It’s been a long time since I’ve written about COVID, but I thought about it every day, of course. Going to Disney World, you’re reminded constantly on property to wear a mask and social distance. By staying pretty much in that “bubble” we seem to have escaped it. We’re now taking a couple of days to relax from that vacation at one of the condos I manage in Destin. It’s a great view to have, even if it’s a bit too chilly and rough to go swimming. The Gulf of Mexico is normally much more placid, but yesterday afternoon and this morning it’s rolling pretty good out there, likely due to the wind. I’ll probably walk on the beach later, though.
I didn’t pay much attention to any news or information from anywhere the last few weeks. I had to watch some of it, but I tried not to. I didn’t want my anxiety to kick off. Information about COVID at home was mostly through my daughter. I just looked now and we’ve had a total of 1,168 confirmed cases in my county with just 4 deaths. We still seem to be doing fairly well. The interactive map on the New Hampshire website tells me we’re going home to 165 active cases, which is more than the total cases we had at the end of the summer.
Florida is insane. We restricted it as much as we could, especially for my son. We didn’t take him in any supermarkets. I shopped for supplies twice in Kissimmee and once here in Destin. When we did eat out I tried to pick places that were outside or had outdoor seating and for the most part we stuck to that. The exception was my birthday night when we went to a Teppanyaki place with a group of friends. There was enough of us to have a private table with no one else sitting with us, though.

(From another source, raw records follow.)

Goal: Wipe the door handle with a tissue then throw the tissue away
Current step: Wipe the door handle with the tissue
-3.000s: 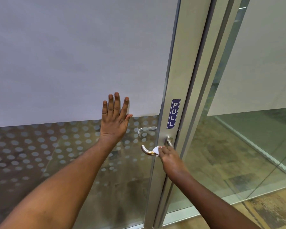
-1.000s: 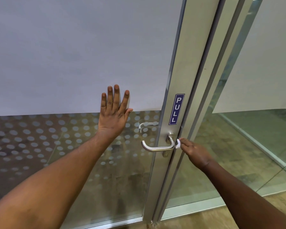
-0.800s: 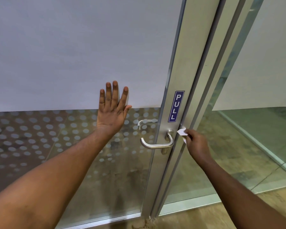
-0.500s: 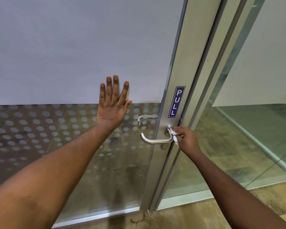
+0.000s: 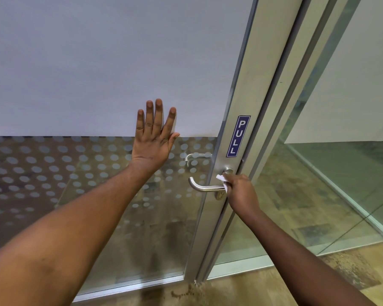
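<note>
A silver lever door handle (image 5: 202,187) juts from the metal door frame (image 5: 248,89), below a blue PULL sticker (image 5: 238,136). My right hand (image 5: 241,191) is closed around the handle's right end, near its round base, with a white tissue (image 5: 221,178) pressed between fingers and metal. Only a small crumpled corner of the tissue shows. My left hand (image 5: 154,138) lies flat on the glass door (image 5: 75,85), fingers spread, left of the handle.
The door's upper glass is frosted white and the lower band has a dot pattern. A second handle (image 5: 195,156) shows through the glass on the far side. A fixed glass panel (image 5: 341,173) stands to the right. Wood-look floor (image 5: 252,290) runs below.
My right hand moved from the frame edge right of the handle back onto the handle's right end, with the tissue against it. My left hand stayed flat on the glass.
</note>
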`<action>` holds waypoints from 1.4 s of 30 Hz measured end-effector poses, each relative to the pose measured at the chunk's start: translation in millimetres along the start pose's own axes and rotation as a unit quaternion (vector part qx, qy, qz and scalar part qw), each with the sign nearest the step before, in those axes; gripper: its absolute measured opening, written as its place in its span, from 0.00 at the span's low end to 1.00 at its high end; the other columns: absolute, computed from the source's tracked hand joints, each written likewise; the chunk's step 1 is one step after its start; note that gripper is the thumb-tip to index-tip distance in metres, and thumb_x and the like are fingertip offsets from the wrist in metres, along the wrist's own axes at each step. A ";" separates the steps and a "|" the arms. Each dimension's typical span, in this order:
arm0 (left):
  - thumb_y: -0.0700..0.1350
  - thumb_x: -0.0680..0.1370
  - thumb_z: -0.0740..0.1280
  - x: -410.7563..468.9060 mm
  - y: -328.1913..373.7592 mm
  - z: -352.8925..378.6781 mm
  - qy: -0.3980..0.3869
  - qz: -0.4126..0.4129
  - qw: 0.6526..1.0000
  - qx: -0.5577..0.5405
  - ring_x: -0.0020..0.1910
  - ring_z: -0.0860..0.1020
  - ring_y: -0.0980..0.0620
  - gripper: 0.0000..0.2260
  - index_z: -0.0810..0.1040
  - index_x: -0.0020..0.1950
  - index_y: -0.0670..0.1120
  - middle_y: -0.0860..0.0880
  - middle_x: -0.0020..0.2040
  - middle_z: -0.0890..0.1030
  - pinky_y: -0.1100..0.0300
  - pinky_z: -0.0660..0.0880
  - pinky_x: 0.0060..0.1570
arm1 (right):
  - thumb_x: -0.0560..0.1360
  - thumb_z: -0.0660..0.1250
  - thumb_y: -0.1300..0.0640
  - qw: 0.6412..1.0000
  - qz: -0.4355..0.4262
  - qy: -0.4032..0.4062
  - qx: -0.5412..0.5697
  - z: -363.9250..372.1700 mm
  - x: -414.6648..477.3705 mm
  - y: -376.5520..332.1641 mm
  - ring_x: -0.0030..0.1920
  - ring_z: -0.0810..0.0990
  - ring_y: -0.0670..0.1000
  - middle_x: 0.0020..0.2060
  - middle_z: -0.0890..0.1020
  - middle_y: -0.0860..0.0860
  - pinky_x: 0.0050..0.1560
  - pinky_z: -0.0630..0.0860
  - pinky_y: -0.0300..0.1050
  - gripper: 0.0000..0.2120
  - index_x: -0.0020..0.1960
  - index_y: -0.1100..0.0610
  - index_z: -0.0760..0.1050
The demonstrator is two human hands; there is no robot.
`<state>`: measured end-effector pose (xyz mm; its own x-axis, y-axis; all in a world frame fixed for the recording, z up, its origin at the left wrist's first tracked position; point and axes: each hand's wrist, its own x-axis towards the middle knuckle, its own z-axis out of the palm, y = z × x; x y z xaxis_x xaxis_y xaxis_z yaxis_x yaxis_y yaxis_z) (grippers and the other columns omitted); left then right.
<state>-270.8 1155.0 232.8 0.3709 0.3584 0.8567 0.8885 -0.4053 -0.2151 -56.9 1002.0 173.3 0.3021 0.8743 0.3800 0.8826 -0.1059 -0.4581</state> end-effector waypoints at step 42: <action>0.37 0.71 0.66 -36.1 30.0 -41.1 -0.184 0.031 0.915 -0.357 0.55 0.79 0.40 0.14 0.81 0.56 0.41 0.40 0.56 0.80 0.49 0.76 0.55 | 0.74 0.67 0.68 0.915 0.082 -0.080 0.387 25.3 -6.8 -74.2 0.40 0.80 0.41 0.46 0.85 0.57 0.44 0.77 0.38 0.10 0.54 0.62 0.81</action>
<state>-268.7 1095.3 214.6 0.5969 0.5224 0.6089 0.5086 -0.8334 0.2163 -133.5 1015.9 184.4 0.2966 0.9412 0.1617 0.2914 0.0720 -0.9539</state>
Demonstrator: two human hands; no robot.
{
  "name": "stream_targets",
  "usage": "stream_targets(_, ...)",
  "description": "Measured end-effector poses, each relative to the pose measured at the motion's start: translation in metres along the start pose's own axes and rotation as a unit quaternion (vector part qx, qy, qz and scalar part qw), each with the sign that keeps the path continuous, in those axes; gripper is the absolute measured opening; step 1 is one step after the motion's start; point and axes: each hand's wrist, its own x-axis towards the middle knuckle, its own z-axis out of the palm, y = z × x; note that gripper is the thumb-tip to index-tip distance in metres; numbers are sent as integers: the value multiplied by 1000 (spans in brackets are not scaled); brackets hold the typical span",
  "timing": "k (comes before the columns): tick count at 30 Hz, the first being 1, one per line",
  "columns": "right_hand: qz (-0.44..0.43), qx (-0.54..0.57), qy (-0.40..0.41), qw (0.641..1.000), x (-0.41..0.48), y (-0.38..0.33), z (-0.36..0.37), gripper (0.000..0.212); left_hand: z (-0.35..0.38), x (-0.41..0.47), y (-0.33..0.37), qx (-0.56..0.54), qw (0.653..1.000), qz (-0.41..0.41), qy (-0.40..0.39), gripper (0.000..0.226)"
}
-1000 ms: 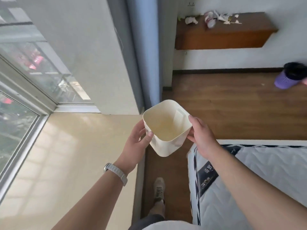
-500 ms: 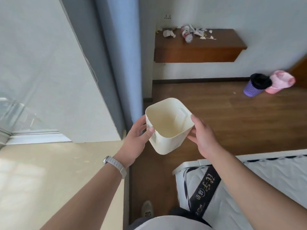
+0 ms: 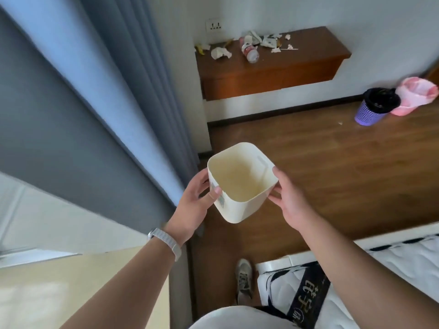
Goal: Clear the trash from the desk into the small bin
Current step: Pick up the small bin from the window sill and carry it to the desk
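Observation:
I hold a small cream square bin (image 3: 242,184) in front of me, above the wooden floor, its inside empty. My left hand (image 3: 196,205) grips its left wall with the thumb on the front side. My right hand (image 3: 288,198) holds its right wall. Ahead, a brown wall-mounted desk (image 3: 268,72) carries the trash: crumpled white paper (image 3: 221,53), a plastic bottle (image 3: 249,52) lying on its side, a banana peel (image 3: 201,49) at the left end, and torn wrappers (image 3: 269,41) with small scraps.
Blue-grey curtains (image 3: 114,96) hang along the left. A purple basket with a black liner (image 3: 375,106) and a pink-lined bin (image 3: 415,93) stand on the floor at the right. A mattress corner (image 3: 356,276) lies at lower right; my shoe (image 3: 243,279) is below the bin.
The view has swung right and forward: the window is out of sight, the desk and floor bins are nearer and larger. Both hands keep the same hold on the cream bin.

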Motion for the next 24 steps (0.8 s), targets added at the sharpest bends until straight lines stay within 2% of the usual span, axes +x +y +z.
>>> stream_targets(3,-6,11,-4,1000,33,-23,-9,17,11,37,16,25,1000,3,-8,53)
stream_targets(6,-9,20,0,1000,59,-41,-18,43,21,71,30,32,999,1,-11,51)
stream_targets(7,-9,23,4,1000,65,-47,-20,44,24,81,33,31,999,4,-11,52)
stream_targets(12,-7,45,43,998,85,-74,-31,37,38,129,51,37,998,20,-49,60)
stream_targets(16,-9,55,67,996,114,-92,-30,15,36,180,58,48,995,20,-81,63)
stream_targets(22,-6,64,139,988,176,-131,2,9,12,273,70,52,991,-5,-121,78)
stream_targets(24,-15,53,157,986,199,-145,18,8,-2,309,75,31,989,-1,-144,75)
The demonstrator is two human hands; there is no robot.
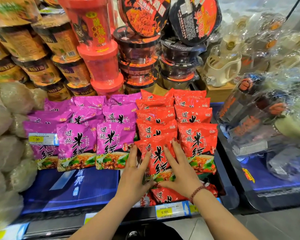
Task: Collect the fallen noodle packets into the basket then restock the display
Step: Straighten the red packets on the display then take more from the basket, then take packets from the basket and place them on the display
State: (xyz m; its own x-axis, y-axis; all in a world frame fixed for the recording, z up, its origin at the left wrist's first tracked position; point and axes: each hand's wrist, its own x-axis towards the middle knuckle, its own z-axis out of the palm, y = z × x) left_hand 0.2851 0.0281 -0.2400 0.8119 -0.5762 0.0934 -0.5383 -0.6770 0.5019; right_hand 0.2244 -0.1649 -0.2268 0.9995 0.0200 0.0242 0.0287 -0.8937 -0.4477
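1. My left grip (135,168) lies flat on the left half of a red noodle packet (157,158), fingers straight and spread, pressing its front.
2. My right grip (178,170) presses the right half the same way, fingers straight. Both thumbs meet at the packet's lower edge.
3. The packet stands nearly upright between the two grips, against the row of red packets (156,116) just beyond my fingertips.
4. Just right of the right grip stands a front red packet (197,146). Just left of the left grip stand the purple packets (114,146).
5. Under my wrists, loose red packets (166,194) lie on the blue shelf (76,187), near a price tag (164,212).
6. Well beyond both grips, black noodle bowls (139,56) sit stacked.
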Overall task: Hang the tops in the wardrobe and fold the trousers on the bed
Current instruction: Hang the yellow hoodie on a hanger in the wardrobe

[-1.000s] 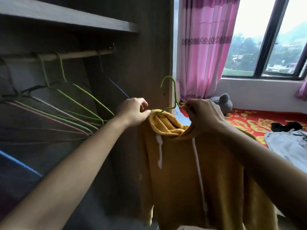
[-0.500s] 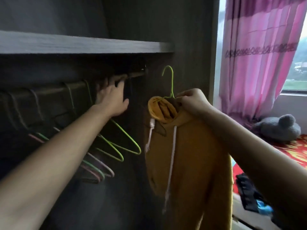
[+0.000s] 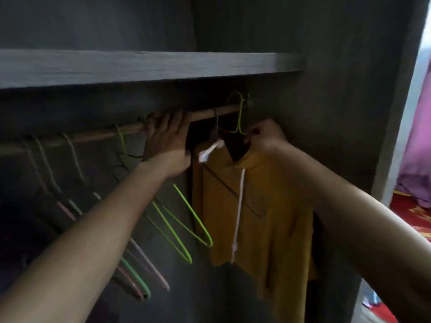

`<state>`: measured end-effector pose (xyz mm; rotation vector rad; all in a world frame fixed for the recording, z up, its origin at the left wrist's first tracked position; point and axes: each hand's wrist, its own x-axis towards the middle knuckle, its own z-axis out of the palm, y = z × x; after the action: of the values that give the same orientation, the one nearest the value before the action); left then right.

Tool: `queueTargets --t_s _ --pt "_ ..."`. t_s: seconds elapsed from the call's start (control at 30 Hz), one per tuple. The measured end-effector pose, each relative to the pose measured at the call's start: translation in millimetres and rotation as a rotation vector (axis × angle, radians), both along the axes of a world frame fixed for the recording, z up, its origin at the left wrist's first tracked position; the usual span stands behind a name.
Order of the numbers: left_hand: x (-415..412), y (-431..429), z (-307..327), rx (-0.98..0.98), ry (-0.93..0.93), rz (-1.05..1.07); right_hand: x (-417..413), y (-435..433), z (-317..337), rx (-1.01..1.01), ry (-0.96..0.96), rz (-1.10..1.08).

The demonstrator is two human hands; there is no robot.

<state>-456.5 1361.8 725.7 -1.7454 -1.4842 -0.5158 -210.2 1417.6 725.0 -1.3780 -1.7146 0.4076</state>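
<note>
A mustard-yellow hoodie [image 3: 268,206] with white drawstrings hangs on a green wire hanger [image 3: 240,113] inside the dark wardrobe. The hanger's hook reaches over the wooden rail [image 3: 217,113] at its right end. My right hand [image 3: 265,138] grips the hoodie's collar at the hanger's shoulder. My left hand [image 3: 168,141] lies against the rail to the left of the hoodie, fingers reaching up over the rail.
Several empty wire hangers [image 3: 177,220], green, pink and white, hang on the rail to the left. A wardrobe shelf [image 3: 140,66] runs just above the rail. The wardrobe's side wall [image 3: 338,113] is close on the right; a pink curtain [image 3: 419,148] and red bedding [image 3: 410,210] show beyond.
My right hand has carried the hoodie on its hanger from outside the wardrobe up to the rail's right end. My left hand has stayed on the rail.
</note>
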Motion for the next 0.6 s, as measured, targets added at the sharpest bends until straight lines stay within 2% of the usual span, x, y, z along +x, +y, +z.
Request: queueTargets --t_s 0.07,0.27,0.37,0.5,0.6 --pt "-1 2 -2 0.003 0.017 0.017 0 10 -16 -0.023 -0.074 0.026" --pt "-4 3 -5 0.028 0.037 0.009 1 12 -37 0.105 -0.111 0.043" --pt "-3 0 -4 0.014 0.019 0.006 0 0 -49 0.174 -0.221 0.051" --pt "3 -8 -2 -0.038 -0.01 0.019 -1 -17 -54 0.121 -0.344 0.014" --pt "8 -21 2 -0.065 -0.022 0.004 3 -39 -64 0.139 -0.349 -0.042"
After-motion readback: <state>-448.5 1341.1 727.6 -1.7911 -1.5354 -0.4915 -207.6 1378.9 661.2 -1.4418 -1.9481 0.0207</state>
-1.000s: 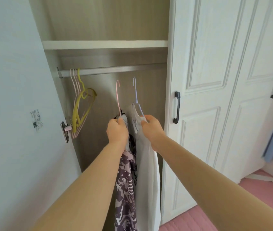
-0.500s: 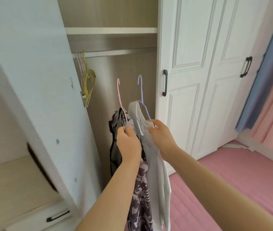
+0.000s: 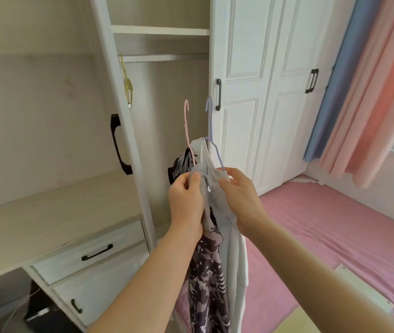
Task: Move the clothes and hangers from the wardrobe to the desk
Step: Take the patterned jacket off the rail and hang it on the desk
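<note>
My left hand (image 3: 186, 200) grips the shoulder of a pink hanger (image 3: 186, 126) that carries a dark purple patterned garment (image 3: 209, 284). My right hand (image 3: 241, 195) pinches the arm of a lilac hanger (image 3: 211, 131) bearing a white top (image 3: 236, 248). Both hangers are off the rail (image 3: 167, 58) and held in front of the open wardrobe. Yellow and pale hangers (image 3: 127, 85) still hang at the rail's left end, partly hidden by the open door (image 3: 124, 145). The pale wooden desk top (image 3: 47, 219) lies to the lower left.
White drawers (image 3: 95, 251) with black handles sit under the desk. Closed wardrobe doors (image 3: 263, 92) stand to the right. Blue and pink curtains (image 3: 364, 92) hang at the far right over a pink floor (image 3: 323, 224). Dark objects lie under the desk at bottom left.
Both hands have drawn the two hangers with their clothes back out of the wardrobe. The view has swung left and back, bringing the desk and drawers into sight.
</note>
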Tool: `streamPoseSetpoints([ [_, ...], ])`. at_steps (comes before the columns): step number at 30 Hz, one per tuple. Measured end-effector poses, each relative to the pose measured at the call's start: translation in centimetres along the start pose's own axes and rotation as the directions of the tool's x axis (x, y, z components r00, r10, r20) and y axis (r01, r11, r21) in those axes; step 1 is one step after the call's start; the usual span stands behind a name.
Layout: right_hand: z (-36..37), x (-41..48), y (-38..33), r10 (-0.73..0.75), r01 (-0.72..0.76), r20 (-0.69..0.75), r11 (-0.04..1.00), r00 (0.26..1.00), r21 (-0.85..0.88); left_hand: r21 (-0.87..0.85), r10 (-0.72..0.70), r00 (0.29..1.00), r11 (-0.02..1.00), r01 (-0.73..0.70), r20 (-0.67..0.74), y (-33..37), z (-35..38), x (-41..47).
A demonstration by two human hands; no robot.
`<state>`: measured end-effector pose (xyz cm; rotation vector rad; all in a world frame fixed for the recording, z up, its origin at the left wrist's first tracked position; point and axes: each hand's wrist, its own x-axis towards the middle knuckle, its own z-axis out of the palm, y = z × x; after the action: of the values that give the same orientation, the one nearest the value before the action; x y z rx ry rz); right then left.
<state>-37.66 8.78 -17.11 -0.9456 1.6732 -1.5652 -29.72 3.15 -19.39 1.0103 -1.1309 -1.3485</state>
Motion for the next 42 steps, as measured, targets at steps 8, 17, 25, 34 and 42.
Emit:
streamPoseSetpoints([
  [8,-3.0,-8.5,1.0,0.059,-0.059,-0.019,0.998,0.998,-0.025,-0.269,-0.221,0.961,0.928,0.259,0.165,-0.3,-2.6,-8.0],
  [17,-7.0,-13.9,2.5,0.072,-0.068,0.06,0.996,0.996,-0.059,-0.342,-0.209,0.853,0.85,0.4,0.478,-0.8,-4.9,-14.3],
  [25,-10.7,-17.8,3.3,0.017,0.007,0.19,0.992,0.982,-0.13,-0.393,-0.186,0.885,0.843,0.367,0.427,-1.0,-4.9,-19.9],
  [34,-13.5,-21.5,4.5,-0.03,0.09,0.384,0.986,0.923,-0.139,-0.179,-0.147,0.977,0.968,0.173,0.152,-1.3,-6.2,-26.0],
  [42,-12.9,-24.0,4.7,-0.059,0.139,0.527,0.984,0.848,-0.113,-0.175,-0.149,0.988,0.974,0.141,-0.035,0.0,-9.2,-30.4],
])
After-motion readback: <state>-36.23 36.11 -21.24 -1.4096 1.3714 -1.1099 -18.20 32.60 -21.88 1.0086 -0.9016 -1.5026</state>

After the insurrection at the Capitol on January 6th, I was happier than ever to be at Disney and distracted. I try not to watch the news that much as it is, but when we came home that day I had to see what was happening. I think if I was home with everything going on, I’d be sitting by my window with a loaded shotgun right now. I was worried before and tried to reason with myself that I was over-reacting and people were all talk and no action. Now I’m not so sure. We drive home Monday and we’ll go through the mountains to avoid Washington DC.
There’s a part of me that is still shocked over those events, even though I half expected it. I don’t understand people who are so enamored of Trump that they would follow him off a cliff (which is pretty much what happened). The man is nothing special – he is a snake oil salesman. I’m especially disappointed that so many people I know from New York like him. We saw his con and his bullshit first-hand over the years.
It all boils down to white supremacy. Trump reinforces the belief among white people that they are somehow superior just by being white and are deserving of certain things in life that others aren’t. You don’t need to look much further than last week to see it. The same people who vilified peaceful protests over the summer (and the Occupy protests of a number of years ago) seemed to think they could invade the Capitol Building without impunity. They didn’t think there would be consequences of jail, their jobs, anything.
We’re also finding out that a lot of what BLM and other protestors were saying is true: there is a huge white-supremacy problem in police across the nation. I believe hearings will reveal there were DC Police Officers complicit with what went on as well as members of Congress. The country they wanted to bring back was the Jim Crow era when white people could beat on blacks, gays, Hispanics, their wives, and other minorities without consequences. And Trump was leading the way.
Can we really change it now? I don’t know. We didn’t get through the Civil Rights Era almost 60 years ago without bloodshed.